[Task requirements] Once the line containing "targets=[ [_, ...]" has been copied, stop; copy every line before it exactly, beginning with the first line of the material below.

[Exercise inputs]
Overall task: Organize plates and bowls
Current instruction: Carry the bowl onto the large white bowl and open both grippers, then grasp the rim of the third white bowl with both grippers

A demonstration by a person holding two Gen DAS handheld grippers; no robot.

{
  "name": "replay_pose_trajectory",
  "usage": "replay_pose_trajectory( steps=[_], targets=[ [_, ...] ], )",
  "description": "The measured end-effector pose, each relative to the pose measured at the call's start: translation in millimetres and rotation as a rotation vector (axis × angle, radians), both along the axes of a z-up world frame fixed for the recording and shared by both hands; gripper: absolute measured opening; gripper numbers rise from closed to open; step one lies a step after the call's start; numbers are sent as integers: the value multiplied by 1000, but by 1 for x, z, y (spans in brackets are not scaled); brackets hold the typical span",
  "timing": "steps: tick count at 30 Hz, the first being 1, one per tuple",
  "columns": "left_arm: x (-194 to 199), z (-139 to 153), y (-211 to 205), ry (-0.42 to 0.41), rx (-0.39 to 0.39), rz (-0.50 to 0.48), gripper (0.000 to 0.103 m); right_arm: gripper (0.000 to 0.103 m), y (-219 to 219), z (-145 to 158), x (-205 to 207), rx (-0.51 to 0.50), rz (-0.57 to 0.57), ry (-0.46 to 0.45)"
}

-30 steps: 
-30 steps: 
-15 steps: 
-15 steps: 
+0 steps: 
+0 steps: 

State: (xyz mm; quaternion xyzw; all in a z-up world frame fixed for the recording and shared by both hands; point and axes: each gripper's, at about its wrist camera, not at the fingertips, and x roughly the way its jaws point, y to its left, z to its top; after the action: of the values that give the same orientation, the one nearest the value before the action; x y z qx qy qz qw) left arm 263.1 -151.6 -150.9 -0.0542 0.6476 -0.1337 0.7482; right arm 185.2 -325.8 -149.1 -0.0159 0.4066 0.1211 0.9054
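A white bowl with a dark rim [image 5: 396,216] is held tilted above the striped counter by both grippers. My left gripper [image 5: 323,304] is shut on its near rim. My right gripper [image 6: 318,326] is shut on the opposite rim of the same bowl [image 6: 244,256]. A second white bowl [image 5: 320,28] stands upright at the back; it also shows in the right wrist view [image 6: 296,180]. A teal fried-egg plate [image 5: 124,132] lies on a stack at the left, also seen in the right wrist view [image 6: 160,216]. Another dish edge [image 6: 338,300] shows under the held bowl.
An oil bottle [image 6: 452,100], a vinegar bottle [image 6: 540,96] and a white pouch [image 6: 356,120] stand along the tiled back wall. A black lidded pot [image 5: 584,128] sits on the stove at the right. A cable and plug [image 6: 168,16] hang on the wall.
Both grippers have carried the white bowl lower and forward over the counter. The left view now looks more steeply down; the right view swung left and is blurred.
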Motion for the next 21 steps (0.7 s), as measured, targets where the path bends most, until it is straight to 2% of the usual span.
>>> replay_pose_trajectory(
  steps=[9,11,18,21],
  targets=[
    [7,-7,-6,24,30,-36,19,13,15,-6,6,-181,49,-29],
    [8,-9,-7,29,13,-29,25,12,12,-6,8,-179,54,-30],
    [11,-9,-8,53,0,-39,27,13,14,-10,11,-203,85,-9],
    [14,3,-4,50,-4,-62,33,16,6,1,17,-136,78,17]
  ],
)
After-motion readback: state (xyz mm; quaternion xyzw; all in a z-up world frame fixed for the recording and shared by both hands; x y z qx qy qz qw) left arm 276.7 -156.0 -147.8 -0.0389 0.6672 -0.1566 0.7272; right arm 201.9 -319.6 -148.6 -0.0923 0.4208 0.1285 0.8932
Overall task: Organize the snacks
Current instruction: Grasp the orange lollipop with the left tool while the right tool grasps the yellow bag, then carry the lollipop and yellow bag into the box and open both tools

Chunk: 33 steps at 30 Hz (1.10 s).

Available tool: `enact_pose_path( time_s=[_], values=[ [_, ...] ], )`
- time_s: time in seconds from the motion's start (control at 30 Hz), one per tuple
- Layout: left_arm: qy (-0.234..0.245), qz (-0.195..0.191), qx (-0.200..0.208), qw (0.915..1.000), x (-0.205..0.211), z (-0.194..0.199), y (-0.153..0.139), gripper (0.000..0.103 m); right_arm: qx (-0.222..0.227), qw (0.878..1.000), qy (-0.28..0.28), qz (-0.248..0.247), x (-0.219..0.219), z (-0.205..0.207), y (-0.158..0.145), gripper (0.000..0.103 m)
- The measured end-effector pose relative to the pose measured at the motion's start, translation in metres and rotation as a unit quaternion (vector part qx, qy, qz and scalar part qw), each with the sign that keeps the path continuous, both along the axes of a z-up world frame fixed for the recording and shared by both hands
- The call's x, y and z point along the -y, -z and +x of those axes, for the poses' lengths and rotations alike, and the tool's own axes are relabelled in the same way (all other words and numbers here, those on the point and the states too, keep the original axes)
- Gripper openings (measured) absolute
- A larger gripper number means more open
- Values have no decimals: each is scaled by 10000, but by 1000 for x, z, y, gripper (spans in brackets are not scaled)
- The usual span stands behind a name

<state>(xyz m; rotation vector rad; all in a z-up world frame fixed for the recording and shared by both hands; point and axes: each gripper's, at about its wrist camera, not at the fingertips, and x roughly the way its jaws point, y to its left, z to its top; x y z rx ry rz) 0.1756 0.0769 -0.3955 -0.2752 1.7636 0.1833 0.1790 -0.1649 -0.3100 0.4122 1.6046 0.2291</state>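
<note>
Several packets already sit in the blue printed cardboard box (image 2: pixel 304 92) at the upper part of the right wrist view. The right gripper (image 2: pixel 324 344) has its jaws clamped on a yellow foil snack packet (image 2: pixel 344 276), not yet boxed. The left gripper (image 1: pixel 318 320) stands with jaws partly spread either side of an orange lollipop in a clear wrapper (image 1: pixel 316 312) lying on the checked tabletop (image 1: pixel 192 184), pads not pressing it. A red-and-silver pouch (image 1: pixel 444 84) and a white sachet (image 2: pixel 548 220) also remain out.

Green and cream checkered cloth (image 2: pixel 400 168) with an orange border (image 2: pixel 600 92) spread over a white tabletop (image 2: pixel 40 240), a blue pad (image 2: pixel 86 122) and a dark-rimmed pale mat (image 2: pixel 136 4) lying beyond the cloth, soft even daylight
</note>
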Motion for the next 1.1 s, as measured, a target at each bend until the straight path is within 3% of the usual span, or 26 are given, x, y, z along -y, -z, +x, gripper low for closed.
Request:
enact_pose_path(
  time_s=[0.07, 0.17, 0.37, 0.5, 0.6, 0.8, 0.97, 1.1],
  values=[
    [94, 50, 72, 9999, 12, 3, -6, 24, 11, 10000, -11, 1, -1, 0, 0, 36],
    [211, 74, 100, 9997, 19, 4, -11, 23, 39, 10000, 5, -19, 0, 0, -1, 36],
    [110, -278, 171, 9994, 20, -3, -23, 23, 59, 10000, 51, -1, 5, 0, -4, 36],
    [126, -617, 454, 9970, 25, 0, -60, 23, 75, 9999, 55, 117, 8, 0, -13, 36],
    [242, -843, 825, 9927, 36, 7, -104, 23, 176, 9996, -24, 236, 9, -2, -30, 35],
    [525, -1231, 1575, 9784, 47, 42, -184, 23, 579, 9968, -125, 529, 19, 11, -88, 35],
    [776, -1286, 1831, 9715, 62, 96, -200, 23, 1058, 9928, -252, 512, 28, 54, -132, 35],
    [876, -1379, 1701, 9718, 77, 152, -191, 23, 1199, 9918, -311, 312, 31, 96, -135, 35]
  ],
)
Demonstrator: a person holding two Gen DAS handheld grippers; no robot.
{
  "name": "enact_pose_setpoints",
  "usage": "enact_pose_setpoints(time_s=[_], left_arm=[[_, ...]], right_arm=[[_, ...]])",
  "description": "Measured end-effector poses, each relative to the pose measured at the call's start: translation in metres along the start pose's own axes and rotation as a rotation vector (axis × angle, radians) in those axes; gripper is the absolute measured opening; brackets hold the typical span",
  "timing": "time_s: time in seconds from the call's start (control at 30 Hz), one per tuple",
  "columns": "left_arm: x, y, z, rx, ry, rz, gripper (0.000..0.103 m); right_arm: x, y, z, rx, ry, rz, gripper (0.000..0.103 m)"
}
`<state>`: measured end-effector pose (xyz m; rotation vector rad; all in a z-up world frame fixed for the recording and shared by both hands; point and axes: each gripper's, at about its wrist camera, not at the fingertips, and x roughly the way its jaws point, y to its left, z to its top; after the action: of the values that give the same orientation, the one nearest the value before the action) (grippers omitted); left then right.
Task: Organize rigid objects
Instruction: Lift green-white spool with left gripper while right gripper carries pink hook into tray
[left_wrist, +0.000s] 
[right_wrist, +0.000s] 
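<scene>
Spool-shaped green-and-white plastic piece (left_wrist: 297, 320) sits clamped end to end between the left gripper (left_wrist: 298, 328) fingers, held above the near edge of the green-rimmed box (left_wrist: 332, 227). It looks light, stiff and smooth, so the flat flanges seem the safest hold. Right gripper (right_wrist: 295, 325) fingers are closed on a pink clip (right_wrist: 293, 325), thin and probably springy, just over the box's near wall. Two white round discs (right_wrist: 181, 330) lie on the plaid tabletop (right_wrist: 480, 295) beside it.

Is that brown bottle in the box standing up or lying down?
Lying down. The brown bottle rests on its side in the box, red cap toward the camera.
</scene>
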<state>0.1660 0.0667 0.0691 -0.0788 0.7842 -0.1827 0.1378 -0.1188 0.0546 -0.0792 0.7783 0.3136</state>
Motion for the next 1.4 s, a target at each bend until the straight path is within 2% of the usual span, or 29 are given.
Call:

[Solution to this task]
Overall task: Organize plates and bowls
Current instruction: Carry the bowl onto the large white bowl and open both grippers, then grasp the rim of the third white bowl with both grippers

A demonstration by a person holding two Gen DAS handheld grippers; no robot.

{
  "name": "replay_pose_trajectory",
  "usage": "replay_pose_trajectory( steps=[_], targets=[ [_, ...] ], )",

With this, the answer is done.